Since data were not normally distributed, the results were expressed as the median (50th percentile) and 5th–95th percentiles. Differences between the metal levels in PDAC patients and controls, and metal–variables associations (sex, age, and stage of disease) were tested using non-parametric tests (U Mann–Whitney, Kruskal–Wallis, Spearman’s ρ, Wilcoxson for coupled tissue samples) and p-values of <0.05 were considered statistically significant. Moreover, receiver operating characteristic (ROC) curves were used to establish a concentration threshold value in blood and cancer tissue able to distinguish the PDAC patients and healthy controls. The quality of ROC results was expressed in terms of the area under the ROC curve (AUC), specificity (proportion of correctly identified healthy controls, also referred to as the false positive rate) and sensitivity (proportion of correctly identified PDAC patients, also called the true positive rate). IBM SPSS Statistics 28 was used as the statistical package.

3. Results

Table 2. Concentration of toxic metals and essential elements (5th–50th–95th percentiles) in the whole blood of PDAC patients and controls.

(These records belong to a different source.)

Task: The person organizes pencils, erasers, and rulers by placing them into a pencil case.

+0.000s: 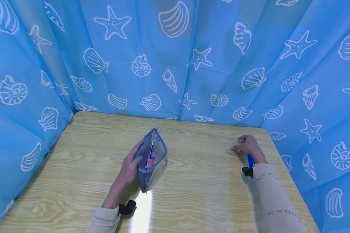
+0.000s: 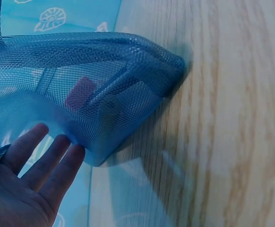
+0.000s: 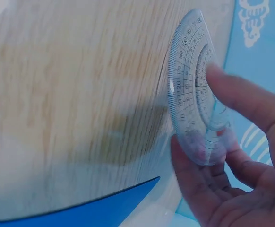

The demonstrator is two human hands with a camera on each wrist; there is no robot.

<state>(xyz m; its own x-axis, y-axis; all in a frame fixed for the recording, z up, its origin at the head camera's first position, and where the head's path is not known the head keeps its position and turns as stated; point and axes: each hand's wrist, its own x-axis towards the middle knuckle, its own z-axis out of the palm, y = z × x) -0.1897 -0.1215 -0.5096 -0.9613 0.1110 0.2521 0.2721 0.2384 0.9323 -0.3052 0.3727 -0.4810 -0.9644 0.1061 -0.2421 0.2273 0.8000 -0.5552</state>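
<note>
My left hand [image 1: 130, 166] grips a blue mesh pencil case [image 2: 114, 80] by its side, with the thumb over the rim and the other fingers along the outside. The case's zip top gapes open, and inside lie a pencil [image 1: 151, 149] and a pink item [image 1: 149, 162]. At the right of the table, my right hand [image 1: 249, 145] pinches a clear protractor [image 3: 187, 80] between thumb and fingers. The protractor is tilted up on edge close over the wood, its degree scale showing. Below that hand is a flat blue object [image 3: 85, 208] with a pointed corner, partly hidden by the wrist in the head view.
A light wood-grain table [image 1: 192, 191] spans the front. Blue curtains [image 1: 169, 64] with white shells and starfish hang along its back and both sides. Each wrist wears a small black camera [image 1: 127, 207]. Bright light reflects off the table near the left wrist.
</note>
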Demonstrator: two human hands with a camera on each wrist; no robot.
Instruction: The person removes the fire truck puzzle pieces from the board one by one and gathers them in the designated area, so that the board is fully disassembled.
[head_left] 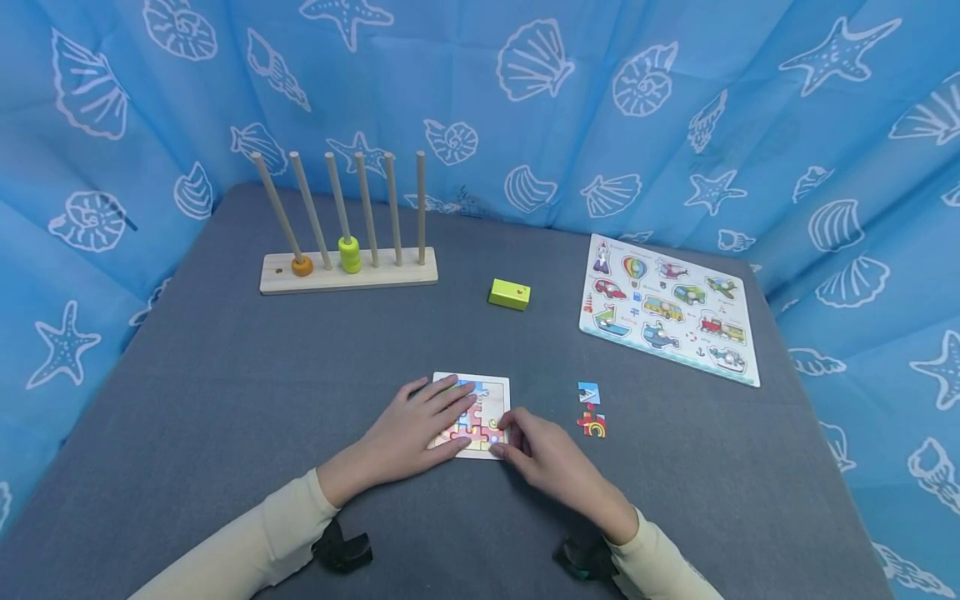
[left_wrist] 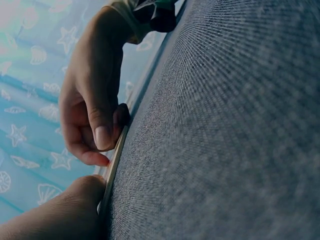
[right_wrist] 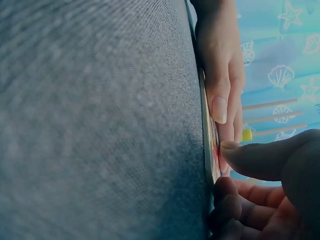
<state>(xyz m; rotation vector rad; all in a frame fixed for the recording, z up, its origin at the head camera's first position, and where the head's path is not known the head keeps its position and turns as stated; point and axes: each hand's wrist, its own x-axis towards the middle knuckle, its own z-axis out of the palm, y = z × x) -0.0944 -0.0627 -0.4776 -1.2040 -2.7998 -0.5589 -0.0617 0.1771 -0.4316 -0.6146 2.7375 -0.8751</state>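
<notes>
A small square jigsaw puzzle (head_left: 504, 385) in a pale wooden frame lies on the table, with pink, blue and yellow pieces in it. Bare pale base shows at its upper right. My left hand (head_left: 415, 427) rests flat across the left part, fingers spread, covering many pieces. At the lower right, my right hand (head_left: 553, 461) has thumb and index finger bent about a puzzle piece (head_left: 492, 436) near the frame's edge; its other fingers are curled in. The right wrist view shows the thumb (right_wrist: 240, 152) on the puzzle's surface. Two loose puzzle pieces (head_left: 588, 393) (head_left: 593, 425) lie right of the hand.
A wooden peg stand (head_left: 348, 279) with an orange bead and several green beads stands at back left. A green block (head_left: 509, 294) lies behind the puzzle. At right is a vehicle picture board (head_left: 670, 308). A blue shell-patterned curtain (head_left: 480, 108) hangs behind the grey table (head_left: 315, 358).
</notes>
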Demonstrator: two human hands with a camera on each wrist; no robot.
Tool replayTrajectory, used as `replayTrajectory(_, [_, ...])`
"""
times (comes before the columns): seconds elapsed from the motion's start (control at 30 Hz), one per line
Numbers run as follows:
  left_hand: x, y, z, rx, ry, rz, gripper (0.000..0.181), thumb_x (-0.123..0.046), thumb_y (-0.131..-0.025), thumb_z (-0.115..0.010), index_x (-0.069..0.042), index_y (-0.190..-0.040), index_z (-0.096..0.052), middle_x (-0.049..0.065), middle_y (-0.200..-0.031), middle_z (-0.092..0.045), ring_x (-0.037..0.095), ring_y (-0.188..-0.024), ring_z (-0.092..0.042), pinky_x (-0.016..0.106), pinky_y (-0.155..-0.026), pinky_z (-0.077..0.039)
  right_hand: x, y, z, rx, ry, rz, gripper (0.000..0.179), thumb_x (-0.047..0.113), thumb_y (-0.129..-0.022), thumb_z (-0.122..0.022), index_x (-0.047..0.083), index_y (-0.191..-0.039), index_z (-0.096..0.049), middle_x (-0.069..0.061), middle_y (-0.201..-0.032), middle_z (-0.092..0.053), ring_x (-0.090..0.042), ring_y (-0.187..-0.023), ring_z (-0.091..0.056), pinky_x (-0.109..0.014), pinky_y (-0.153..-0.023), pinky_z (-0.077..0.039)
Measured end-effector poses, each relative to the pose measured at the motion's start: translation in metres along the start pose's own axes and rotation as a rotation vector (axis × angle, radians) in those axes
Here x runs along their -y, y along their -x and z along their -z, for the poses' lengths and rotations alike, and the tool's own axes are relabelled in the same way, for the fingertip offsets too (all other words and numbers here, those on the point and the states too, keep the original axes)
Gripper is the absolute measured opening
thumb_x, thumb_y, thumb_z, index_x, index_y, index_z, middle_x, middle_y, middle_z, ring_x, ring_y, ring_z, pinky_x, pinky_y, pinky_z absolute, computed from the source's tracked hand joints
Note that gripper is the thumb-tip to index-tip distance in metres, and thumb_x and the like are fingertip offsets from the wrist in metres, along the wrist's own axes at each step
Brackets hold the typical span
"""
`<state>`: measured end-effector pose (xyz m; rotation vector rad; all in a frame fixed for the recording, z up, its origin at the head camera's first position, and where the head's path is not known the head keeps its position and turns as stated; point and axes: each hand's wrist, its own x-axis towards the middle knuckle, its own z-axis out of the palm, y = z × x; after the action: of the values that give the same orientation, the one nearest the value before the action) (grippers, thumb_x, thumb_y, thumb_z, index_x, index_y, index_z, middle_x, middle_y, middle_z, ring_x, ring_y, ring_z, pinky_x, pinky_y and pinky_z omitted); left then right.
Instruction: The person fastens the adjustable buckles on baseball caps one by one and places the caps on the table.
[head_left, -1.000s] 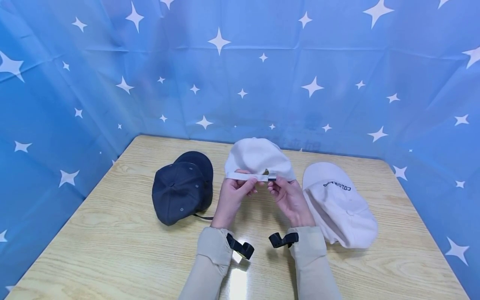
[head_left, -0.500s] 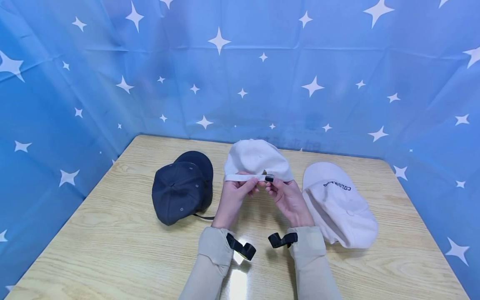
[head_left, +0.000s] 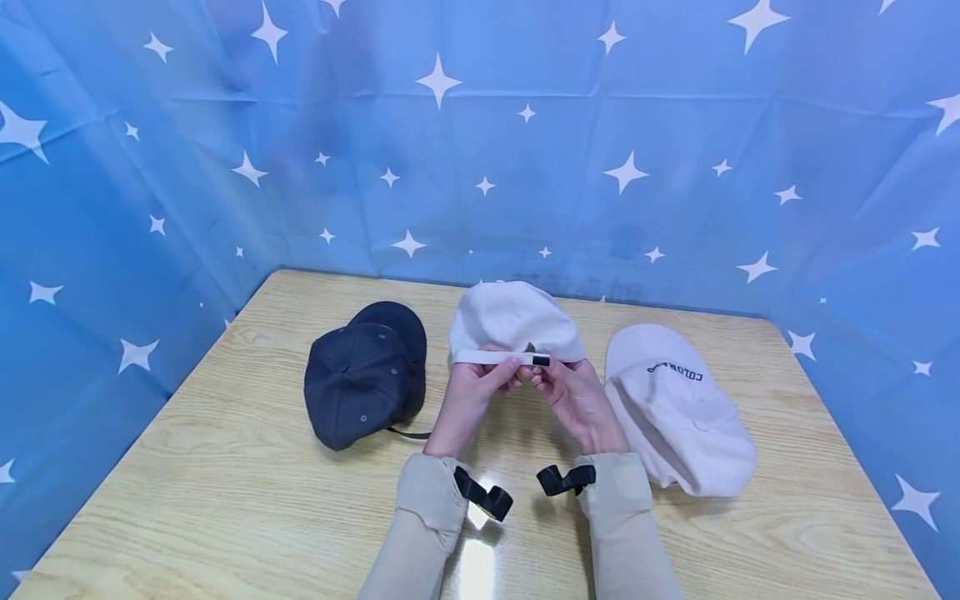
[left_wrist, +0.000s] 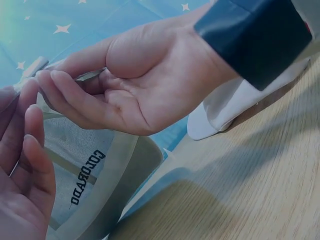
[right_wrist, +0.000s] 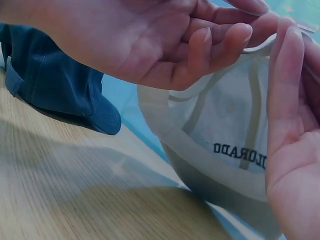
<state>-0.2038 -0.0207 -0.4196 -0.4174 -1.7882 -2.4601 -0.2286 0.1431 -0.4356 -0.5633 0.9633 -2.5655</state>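
A white baseball cap [head_left: 517, 317] is held up at the middle of the table, its back toward me. Its white strap [head_left: 487, 357] runs across the back opening to a small metal buckle [head_left: 541, 360]. My left hand [head_left: 463, 400] pinches the strap between thumb and fingers, left of the buckle. My right hand [head_left: 585, 402] pinches at the buckle end. In the left wrist view the right hand [left_wrist: 145, 75] reaches in from the upper right, fingertips close to the left hand's. COLORADO lettering shows on the cap [right_wrist: 220, 125] in the right wrist view.
A dark navy cap [head_left: 356, 379] lies to the left, its thin strap trailing on the wooden table [head_left: 225, 467]. Another white cap [head_left: 682, 408] with COLORADO lettering lies to the right. A blue star-printed curtain [head_left: 517, 142] hangs behind the table.
The held cap has sunk slightly and its right edge has drawn a little inward. The buckle has tilted, going from bright to dark. Both hands keep their pinch.
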Motion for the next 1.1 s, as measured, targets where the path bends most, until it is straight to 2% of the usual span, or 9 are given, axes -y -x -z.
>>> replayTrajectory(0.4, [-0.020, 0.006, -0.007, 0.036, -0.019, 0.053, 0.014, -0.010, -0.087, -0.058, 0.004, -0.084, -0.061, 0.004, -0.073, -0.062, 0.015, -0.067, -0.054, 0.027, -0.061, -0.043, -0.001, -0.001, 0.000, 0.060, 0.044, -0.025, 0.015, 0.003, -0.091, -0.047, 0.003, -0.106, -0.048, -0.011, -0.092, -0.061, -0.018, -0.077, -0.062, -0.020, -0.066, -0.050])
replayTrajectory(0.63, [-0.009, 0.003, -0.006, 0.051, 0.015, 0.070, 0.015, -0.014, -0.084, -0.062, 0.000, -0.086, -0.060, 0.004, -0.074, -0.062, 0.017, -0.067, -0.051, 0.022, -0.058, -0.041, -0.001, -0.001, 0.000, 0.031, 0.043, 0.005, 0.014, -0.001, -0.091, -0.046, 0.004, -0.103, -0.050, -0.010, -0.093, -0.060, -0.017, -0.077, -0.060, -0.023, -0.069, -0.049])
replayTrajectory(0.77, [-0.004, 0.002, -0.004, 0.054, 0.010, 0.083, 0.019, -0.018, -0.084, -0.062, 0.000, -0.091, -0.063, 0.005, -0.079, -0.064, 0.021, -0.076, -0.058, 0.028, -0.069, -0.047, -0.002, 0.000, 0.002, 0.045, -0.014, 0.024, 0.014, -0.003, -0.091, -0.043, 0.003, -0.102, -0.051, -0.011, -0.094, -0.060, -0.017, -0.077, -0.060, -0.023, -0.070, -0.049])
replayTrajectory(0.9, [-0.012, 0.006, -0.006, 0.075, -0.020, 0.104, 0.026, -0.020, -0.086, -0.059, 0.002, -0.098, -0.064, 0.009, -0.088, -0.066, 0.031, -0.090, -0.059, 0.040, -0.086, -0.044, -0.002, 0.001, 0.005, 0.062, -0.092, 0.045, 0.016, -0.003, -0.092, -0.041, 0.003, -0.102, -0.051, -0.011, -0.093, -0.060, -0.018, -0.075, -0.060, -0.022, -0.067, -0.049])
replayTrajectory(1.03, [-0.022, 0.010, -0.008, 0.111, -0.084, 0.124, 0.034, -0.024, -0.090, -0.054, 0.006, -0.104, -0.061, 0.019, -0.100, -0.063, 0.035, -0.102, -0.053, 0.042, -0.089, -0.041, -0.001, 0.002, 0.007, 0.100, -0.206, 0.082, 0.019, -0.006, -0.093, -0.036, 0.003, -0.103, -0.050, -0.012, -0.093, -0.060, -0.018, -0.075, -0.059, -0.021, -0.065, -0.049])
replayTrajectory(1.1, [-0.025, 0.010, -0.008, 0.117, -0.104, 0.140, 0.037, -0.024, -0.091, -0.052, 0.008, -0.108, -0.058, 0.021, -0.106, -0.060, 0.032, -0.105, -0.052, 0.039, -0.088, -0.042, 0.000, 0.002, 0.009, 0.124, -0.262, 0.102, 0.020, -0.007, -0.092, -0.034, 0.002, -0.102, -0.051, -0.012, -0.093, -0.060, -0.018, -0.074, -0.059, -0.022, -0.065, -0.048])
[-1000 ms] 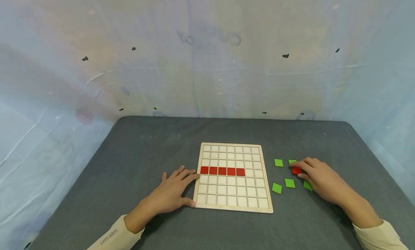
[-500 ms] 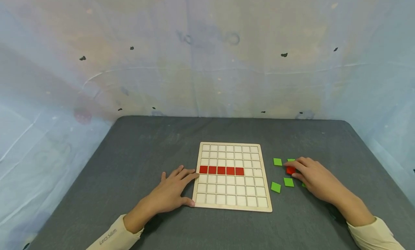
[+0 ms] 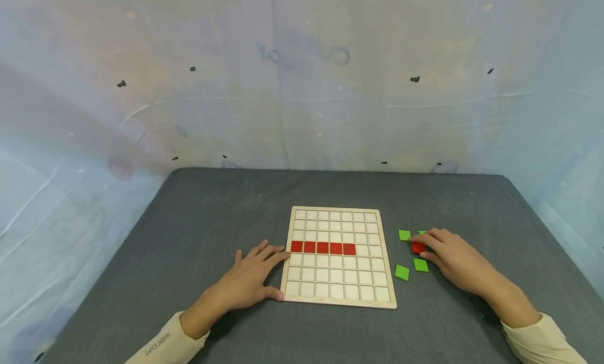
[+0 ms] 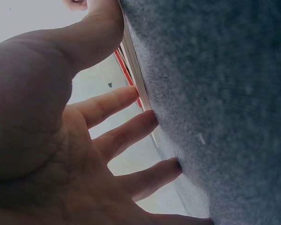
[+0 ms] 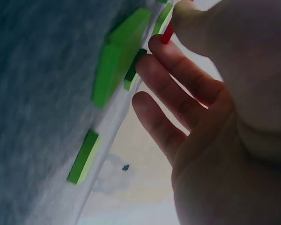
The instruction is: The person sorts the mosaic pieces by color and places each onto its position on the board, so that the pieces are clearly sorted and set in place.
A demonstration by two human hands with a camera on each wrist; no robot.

	PDAC Patients (No. 46)	OPPs (No. 32)	NOPPs (No. 14)	HCs (No. 20)	Statistical Test (Patients vs. HCs)
Cd (ng/mL)	0.21–0.58–1.52	0.27–0.58–1.51	0.20–0.54–1.47	0.11–0.50–1.57	ns
Cr (ng/mL)	0.26–0.70–1.63 a	0.30–0.74–1.60 b	0.26–0.64–1.59 b	0.17–0.38–1.33	a p < 0.01; b p < 0.05
Cu (ng/mL)	853–1251–1682 a	914–1274–1775 a	851–1148–1670 b	779–982–1312	a p < 0.01; b p < 0.05
Fe (µg/mL)	234–400–608	236–398–588	240–407–610	324–426–689	ns
Mn (ng/mL)	3.79–7.24–15.8	3.78–7.24–14.6	4.13–7.43–15.8	5.63–9.81–16.4	ns
Ni (ng/mL)	0.44–0.83–2.36	0.44–0.79–2.54	0.47–0.84–1.77	0.41–0.77–2.02	ns
Pb (ng/mL)	8.48–29.6–94.3	8.38–23.4–53.4	9.43–32.2–112	6.76–16.8–63.5	ns
Se (ng/mL)	90.6–129–203	101–149–233	90.4–119–176	108–151–187	ns
Zn (µg/mL)	4.04–6.86–10.0	4.71–7.99–10.6	3.93–6.41–9.42	5.31–7.02–10.2	ns

OPPs = Operated PDAC patients; NOPPs = Non-operated PDAC patients; HCs = Healthy controls; ns: Not significant, a = patients vs. HCs significant at p value less than 0.01, b = patients vs. HCs significant at p value less than 0.05.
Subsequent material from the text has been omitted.